### Assignment
When the line containing "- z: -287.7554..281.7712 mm" appears in the entries below, begin printing there and stop after the line containing "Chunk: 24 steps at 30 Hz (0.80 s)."; print each of those lines exactly and no other line.

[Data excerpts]
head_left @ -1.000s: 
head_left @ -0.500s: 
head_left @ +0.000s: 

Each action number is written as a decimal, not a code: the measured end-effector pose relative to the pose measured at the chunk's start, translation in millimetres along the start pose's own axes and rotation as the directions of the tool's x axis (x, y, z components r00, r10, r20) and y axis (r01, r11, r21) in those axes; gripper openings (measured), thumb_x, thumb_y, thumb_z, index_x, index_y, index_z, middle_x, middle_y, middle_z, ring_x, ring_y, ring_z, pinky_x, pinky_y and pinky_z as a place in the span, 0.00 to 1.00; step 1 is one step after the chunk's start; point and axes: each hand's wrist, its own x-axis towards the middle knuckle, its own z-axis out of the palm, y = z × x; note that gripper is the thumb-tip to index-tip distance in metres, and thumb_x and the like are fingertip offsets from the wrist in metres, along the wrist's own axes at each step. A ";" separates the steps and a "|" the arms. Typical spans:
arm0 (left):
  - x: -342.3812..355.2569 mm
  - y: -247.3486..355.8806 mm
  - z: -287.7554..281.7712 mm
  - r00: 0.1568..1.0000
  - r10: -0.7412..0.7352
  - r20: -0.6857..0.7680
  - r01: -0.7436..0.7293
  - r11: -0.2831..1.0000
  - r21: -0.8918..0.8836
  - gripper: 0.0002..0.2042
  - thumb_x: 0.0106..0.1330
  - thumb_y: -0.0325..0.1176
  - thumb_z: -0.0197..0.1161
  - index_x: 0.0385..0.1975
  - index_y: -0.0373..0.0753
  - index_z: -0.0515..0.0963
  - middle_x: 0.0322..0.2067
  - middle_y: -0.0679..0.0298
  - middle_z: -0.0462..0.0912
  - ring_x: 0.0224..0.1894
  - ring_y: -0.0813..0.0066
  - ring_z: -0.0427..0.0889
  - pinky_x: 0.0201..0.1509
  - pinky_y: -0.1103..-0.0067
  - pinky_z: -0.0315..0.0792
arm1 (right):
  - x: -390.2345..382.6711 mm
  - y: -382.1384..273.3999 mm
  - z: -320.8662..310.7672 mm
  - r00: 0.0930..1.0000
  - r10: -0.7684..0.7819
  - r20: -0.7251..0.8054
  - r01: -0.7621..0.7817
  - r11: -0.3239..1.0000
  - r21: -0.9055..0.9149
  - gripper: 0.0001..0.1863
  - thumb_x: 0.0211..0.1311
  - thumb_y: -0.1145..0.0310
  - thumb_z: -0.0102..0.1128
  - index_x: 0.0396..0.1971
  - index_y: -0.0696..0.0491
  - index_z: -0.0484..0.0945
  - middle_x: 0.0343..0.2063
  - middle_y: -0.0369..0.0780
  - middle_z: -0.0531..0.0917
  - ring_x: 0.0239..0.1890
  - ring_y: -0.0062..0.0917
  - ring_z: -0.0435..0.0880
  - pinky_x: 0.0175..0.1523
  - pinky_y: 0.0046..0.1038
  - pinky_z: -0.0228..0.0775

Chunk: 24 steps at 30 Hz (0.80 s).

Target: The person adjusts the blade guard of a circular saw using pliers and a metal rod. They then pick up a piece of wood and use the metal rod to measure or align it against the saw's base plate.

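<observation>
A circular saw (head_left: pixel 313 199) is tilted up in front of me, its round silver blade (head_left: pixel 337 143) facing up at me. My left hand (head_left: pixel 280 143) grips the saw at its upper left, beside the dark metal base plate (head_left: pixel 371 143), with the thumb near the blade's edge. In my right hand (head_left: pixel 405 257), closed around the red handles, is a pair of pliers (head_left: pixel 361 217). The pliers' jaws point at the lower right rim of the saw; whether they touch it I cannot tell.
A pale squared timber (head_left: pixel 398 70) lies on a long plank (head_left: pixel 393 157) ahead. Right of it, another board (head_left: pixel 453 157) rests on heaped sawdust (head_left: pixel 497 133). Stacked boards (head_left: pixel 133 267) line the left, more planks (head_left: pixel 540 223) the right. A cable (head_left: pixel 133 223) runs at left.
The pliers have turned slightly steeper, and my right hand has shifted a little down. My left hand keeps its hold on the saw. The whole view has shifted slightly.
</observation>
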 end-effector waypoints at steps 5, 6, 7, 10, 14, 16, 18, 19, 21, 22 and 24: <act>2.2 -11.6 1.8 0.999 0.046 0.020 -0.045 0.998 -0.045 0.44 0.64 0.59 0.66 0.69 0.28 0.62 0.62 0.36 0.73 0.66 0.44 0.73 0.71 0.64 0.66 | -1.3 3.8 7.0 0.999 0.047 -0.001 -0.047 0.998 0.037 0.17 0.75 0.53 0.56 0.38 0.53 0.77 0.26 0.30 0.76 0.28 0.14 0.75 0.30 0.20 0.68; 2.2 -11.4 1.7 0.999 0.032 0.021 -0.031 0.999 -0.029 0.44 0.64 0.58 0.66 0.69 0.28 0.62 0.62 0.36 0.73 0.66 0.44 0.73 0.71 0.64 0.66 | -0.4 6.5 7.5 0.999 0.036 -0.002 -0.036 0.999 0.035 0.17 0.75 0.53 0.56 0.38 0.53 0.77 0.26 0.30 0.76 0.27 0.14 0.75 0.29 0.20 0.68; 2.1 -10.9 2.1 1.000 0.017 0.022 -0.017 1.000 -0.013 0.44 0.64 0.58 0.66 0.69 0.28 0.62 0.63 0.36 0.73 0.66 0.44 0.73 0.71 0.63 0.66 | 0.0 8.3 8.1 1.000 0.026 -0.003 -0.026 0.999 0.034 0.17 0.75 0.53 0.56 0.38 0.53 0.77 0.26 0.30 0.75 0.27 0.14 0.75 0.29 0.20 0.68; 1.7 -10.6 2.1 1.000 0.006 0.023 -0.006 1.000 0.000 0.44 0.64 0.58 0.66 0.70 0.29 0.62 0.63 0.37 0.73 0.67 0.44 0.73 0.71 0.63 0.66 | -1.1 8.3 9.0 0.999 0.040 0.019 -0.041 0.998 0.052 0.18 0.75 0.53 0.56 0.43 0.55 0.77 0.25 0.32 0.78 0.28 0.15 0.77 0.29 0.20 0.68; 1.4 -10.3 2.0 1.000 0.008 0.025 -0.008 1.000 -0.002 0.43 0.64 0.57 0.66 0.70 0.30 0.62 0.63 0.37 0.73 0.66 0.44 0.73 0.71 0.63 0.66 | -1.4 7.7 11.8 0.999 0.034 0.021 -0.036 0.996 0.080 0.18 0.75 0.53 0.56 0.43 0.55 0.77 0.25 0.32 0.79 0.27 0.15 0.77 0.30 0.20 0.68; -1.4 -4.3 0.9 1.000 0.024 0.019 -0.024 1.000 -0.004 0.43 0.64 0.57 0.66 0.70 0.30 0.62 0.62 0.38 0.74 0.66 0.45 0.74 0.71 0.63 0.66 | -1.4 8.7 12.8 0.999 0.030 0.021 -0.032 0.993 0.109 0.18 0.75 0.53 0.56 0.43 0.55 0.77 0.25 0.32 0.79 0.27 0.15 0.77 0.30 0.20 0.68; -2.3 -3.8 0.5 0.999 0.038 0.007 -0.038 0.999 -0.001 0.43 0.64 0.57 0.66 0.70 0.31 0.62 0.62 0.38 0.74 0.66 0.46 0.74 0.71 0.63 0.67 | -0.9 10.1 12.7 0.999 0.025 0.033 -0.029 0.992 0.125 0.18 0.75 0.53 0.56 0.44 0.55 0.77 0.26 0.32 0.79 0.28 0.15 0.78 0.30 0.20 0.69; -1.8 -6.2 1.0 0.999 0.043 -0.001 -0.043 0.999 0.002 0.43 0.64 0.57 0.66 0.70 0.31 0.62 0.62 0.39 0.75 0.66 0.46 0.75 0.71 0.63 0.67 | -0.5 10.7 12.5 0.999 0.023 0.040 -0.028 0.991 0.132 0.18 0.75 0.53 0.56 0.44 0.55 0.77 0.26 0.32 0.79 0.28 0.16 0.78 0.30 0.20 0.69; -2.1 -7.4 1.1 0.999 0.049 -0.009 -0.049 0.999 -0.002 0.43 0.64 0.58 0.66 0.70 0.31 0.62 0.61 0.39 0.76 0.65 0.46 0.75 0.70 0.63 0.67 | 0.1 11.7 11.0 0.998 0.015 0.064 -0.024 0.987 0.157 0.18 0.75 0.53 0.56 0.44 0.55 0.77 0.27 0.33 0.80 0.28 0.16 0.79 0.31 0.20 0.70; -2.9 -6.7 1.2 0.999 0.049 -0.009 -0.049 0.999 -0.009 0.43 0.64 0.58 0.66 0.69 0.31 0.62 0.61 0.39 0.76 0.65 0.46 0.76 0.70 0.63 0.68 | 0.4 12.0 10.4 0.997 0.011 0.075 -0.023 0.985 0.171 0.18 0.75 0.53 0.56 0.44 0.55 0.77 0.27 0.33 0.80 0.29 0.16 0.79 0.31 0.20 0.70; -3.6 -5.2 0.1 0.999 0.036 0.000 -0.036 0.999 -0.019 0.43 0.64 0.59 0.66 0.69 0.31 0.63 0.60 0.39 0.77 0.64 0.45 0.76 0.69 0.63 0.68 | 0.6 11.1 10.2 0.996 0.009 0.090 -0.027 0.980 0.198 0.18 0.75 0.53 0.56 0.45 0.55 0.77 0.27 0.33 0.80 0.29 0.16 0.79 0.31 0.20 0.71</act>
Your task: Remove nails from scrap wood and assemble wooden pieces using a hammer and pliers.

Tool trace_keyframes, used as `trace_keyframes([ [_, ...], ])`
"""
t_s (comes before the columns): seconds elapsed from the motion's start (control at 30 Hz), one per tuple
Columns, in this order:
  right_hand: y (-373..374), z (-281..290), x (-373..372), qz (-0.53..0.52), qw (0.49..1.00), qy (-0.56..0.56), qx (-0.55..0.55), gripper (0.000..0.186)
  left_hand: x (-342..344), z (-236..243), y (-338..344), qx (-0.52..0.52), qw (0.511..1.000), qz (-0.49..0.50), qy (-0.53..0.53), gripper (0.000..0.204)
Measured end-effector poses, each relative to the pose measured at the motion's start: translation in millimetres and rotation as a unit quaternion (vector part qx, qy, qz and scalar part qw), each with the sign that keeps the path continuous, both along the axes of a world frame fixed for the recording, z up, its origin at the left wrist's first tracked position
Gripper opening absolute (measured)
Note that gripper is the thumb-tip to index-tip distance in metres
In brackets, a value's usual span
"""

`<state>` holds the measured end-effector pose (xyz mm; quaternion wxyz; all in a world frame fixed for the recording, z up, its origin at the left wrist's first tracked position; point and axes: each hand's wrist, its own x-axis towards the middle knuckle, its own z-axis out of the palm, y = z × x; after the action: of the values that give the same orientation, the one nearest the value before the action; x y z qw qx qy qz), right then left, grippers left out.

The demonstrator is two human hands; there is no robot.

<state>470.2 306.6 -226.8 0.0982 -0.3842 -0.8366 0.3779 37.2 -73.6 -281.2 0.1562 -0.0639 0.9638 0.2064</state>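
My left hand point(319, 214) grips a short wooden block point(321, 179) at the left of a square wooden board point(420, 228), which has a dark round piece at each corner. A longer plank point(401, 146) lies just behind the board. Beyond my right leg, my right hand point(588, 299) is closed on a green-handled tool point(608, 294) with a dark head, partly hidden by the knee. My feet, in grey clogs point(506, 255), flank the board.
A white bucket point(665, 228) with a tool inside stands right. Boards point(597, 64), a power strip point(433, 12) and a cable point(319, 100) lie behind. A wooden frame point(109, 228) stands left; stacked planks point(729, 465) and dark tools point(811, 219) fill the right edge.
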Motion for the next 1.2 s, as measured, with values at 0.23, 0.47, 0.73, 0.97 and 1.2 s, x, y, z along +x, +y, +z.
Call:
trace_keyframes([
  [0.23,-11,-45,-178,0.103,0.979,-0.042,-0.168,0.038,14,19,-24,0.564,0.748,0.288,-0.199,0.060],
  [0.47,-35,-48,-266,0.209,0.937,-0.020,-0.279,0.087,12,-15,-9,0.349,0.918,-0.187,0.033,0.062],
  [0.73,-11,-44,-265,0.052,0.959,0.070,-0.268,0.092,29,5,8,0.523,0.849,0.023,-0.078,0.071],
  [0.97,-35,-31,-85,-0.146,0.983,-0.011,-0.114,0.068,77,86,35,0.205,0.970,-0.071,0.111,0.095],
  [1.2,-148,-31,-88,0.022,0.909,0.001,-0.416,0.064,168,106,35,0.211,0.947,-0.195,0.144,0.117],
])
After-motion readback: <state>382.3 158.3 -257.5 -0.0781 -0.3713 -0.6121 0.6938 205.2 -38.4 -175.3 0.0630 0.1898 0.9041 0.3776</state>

### Solution for this exercise
  - z: -287.7554..281.7712 mm
  - r00: 0.1568..1.0000
  - r10: -0.7412..0.7352
  - r20: -0.6857..0.7680
  - r01: -0.7436..0.7293
  - r11: -0.2831..1.0000
  - r21: -0.8918..0.8836
  - gripper: 0.0002..0.2042
  - thumb_x: 0.0106..0.1330
  - thumb_y: -0.0325..0.1176
  - thumb_z: -0.0197..0.1161
  - index_x: 0.0385..0.1975
  - index_y: -0.0373..0.0753
  - index_z: -0.0515..0.0963
  - middle_x: 0.0322..0.2067
  - middle_y: -0.0679..0.0298
  - middle_z: -0.0462..0.0912
  - ring_x: 0.0224..0.1894
  - ring_y: -0.0813..0.0066
  - ring_z: -0.0427..0.0889
  - pinky_x: 0.0201..0.1509
  - pinky_y: -0.1103..-0.0067
  - pinky_z: -0.0315..0.0792
arm1 (right):
  - x: -390.2345..382.6711 mm
  - y: -382.1384..273.3999 mm
  - z: -320.8662..310.7672 mm
  - r00: 0.0930..1.0000
  - r10: -0.7684..0.7819
  - r20: -0.7251..0.8054
  - r01: -0.7621..0.7817
  - r11: -0.3239..1.0000
  - r21: -0.9055..0.9149
  - gripper: 0.0001..0.1863
  - thumb_x: 0.0211..0.1311
  - thumb_y: -0.1145..0.0310
  - thumb_z: -0.0102..0.1128
  - index_x: 0.0396..0.1971
  - index_y: -0.0696..0.0491
  - index_z: -0.0484..0.0945
  - middle_x: 0.0343..0.2063
  - middle_y: -0.0369..0.0780
  - middle_z: -0.0531..0.0917
  - ring_x: 0.0239..0.1890
  - ring_y: -0.0062..0.0917
  - ring_z: -0.0435..0.0880
  - pinky_x: 0.0175..0.1523
  - pinky_y: 0.0046..0.1038
  - pinky_z: -0.0228..0.0775

Chunk: 24 steps at 30 Hz (0.80 s).

The exercise is done, with nothing left to add.